I’ve discovered that those things we bury don’t ever really go away, they just fester below the surface. All those needs I told myself weren’t important and those things I put off doing for myself just reinforced my low self-esteem. Over time it impacted my relationship with myself, with others, and how I cope with life in general.

I believe the correct psychological terminology is “dissociation from the self”. Thankfully a mild case in the spectrum of this condition, a coping mechanism in which I could avoid my painful inner dialog of self-doubt and worthlessness.

In hindsight, it’s no shock that I ended up in the relationships I did. People with codependent traits are subconsciously looking for validation, someone to sacrifice themselves for to give us a sense of value.  We are also often disconnected (or “dissociated”) from their own needs and feelings. We are primed and ready for dysfunctional connections.

“Is someone else’s problem your problem? If, like so many others, you’ve lost sight of your own life in the drama of tending to someone else’s, you may be codependent.” – Melody Beattie

There are those that would argue that this is passion. Throwing ourselves into what is important, sacrificing, putting ourselves at risk for what matters most. Maybe it is, but the impractical side of unhealthy passion is that eventually even the strongest fold; there is a point of burnout, because what we are trying to do is control someone that has their own entitlement and free will to make choices. Not consciously, not maliciously, but trying to influence their path and it isn’t ours to control.

Ultimately my sense of self was tied to an outcome I couldn’t possibly force and if you have any experience with addiction you know there are a lot of days that are total uncontrollable fails.

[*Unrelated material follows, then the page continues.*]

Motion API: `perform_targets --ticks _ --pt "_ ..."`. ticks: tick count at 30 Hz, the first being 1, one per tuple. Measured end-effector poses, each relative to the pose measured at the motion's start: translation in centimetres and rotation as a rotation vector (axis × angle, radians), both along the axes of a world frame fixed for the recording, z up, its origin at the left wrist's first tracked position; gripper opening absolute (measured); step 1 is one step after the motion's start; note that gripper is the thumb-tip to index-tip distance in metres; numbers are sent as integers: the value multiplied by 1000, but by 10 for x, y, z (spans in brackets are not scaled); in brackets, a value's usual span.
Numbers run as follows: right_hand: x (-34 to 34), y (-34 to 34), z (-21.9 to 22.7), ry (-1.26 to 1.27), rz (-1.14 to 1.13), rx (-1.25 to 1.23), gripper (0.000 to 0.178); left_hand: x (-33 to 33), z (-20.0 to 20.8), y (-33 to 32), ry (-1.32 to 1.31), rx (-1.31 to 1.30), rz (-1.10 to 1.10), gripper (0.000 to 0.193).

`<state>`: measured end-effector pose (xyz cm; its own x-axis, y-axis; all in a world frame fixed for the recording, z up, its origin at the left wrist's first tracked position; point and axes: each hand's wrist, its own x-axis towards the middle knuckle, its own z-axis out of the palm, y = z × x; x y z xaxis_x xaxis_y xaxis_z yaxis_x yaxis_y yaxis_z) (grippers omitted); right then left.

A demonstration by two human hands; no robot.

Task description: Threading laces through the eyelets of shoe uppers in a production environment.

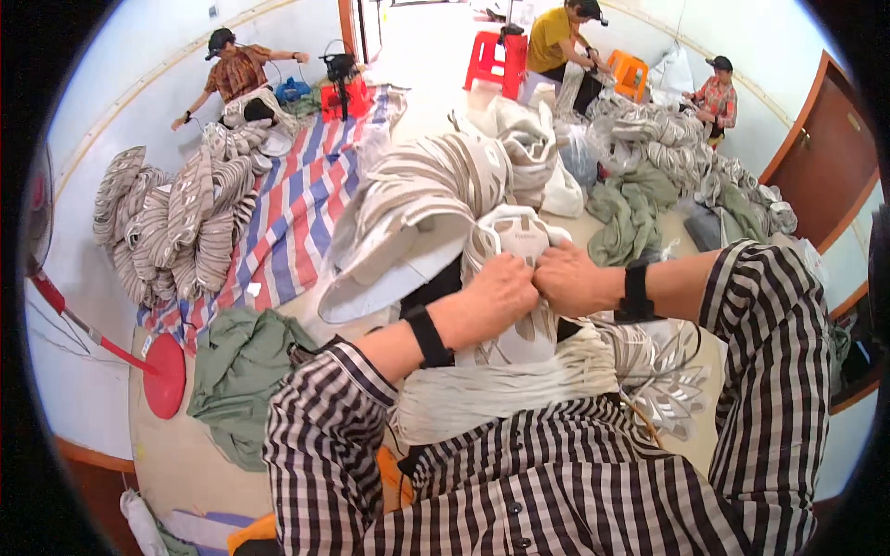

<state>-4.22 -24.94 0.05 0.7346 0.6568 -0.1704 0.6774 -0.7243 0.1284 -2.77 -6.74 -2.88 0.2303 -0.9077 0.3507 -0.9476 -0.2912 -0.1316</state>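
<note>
A beige and white shoe upper (522,243) stands before me with its tongue toward the far side. My left hand (501,289) is closed on its left side, and my right hand (579,276) is closed on its right side. Both fists meet over the middle of the upper, below the tongue. Whether a lace is pinched in the fingers is hidden. Across my lap lies a thick bundle of cream shoelaces (501,398). Just beyond my left hand a curved stack of similar shoe uppers (445,176) leans over.
More uppers are heaped at the left (185,222) on a striped sheet (301,204), and at the right (667,139). Green cloths (246,380) lie on the floor. A red fan base (165,375) stands left. Several people work at the back near a red stool (496,65).
</note>
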Motion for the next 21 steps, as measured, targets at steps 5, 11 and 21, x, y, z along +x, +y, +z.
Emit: perform_targets --ticks 5,11,21 --pt "8 20 6 234 -310 -41 26 -1 -2 3 -19 -44 39 7" --pt "38 24 15 336 -234 -249 28 -10 -8 -3 -73 -53 105 7" --pt "25 10 -4 317 -223 -168 22 -13 -6 2 3 -80 60 8"
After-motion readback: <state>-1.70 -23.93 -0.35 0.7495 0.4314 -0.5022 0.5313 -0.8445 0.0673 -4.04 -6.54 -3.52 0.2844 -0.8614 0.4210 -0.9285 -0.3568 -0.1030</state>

The real cosmic joke of the addict-codependent dynamic is that in trying to save the addict, the codependent actually contributes to the evolution of their disease. The addict is looking for validation too; and by saving them from the consequences of their actions, the codependent unwittingly sends the message that their behaviour is acceptable as they remove the addict’s incentive to examine their choices and consider another path. They are justified, or at least excused, to continue using.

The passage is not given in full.